Эти строки Рубцова запечатлены под его портретом, сделанным по дереву. Портрет висит на стенке скромной комнатки Вологодского отделения Союза писателей. Сделали его заключенные, написавшие в письме о том, что стихи Рубцова помогают им найти правильную дорогу в жизни. Не люблю пресные нравоучения о том, что поэзия должна быть воспитательницей чувств, но помимо этих нравоучений, совсем непохожая, к счастью, на них, поэзия воспитывает. Жаль, что никто не мог вовремя помочь Рубцову, и тогда мы бы не потеряли его так рано. Но, не получивший сам помощи вовремя, он нашел в себе мужество помогать другим не только при своей жизни, но и после своей смерти.

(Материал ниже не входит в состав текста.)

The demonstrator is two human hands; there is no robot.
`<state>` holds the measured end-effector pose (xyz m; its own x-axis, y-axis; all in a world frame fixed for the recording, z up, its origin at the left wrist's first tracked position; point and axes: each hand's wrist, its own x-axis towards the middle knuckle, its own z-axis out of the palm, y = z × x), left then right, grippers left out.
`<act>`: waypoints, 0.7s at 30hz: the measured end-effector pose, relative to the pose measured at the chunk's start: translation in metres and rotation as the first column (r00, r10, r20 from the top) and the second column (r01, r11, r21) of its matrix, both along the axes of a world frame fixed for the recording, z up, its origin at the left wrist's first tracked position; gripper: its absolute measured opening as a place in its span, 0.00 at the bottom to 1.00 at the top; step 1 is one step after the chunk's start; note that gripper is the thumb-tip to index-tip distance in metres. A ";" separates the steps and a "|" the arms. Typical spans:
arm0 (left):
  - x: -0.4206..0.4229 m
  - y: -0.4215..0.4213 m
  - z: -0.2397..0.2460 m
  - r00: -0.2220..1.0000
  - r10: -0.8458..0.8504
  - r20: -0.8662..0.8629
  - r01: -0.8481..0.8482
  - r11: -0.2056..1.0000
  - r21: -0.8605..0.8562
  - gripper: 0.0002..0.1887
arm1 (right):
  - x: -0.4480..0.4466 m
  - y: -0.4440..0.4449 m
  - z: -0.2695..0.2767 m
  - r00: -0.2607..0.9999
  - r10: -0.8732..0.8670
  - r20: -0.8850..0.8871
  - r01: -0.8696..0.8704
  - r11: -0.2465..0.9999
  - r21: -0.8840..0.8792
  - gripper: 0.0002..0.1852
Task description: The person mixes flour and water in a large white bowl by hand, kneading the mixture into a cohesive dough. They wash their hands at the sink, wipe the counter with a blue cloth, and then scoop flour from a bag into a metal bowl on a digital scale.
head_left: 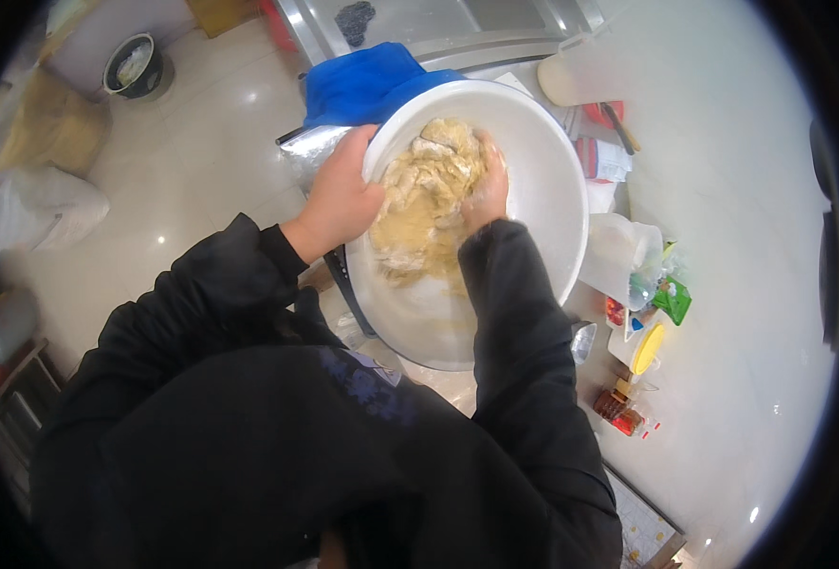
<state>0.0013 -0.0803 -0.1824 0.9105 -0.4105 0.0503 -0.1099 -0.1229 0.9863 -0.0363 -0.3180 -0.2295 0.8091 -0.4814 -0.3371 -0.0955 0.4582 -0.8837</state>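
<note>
A large white basin [544, 171] stands in front of me, its rim tipped somewhat to the left. Inside lies a rough, yellowish mass of dough [437, 171] with dry, floury patches and looser material below it. My left hand [344, 195] grips the basin's left rim, thumb on the inner side and the fingers hidden behind the wall. Pressed against the right side of the dough is my right hand [489, 181], slightly blurred, its fingers curled around the lump and partly hidden by it.
A blue cloth [359, 78] lies behind the basin, before a stainless steel sink [448, 35]. To the right are a knife [622, 128], a plastic pitcher [622, 249], a yellow-lidded container [647, 348] and bottles [622, 412]. A dark bucket [133, 67] stands on the tiled floor.
</note>
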 end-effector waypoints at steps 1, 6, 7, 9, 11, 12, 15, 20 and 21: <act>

Могила Рубцова в Вологде выложена цветными обливными плитками и чем-то похожа на стену старинной русской печи. Около этой могилы тепло. Когда я там был, шел дождь, и надгробье, казалось, покачивалось, приподнимаемое над миром на серых веревках дождевых струй. Камушком была прижата к надгробью вологодская молодежная газета со стихами, посвященными Рубцову. В пол-литровых банках и кефирных бутылках стояли полевые цветы. Садовые - не пошли бы к этой могиле.
Его стихи тоже были похожи на полевые цветы и пробились сквозь асфальтовую серость, чтобы напомнить нам что-то, что мы иногда забывали.
Бабка, когда-то сунувшая Рубцову краюху на дорогу, сказала ему:
Слушайся старуху!
Хлеб, родимый, сам себя несет.
Так сама себя несет и поэзия по земле, которой она взращена.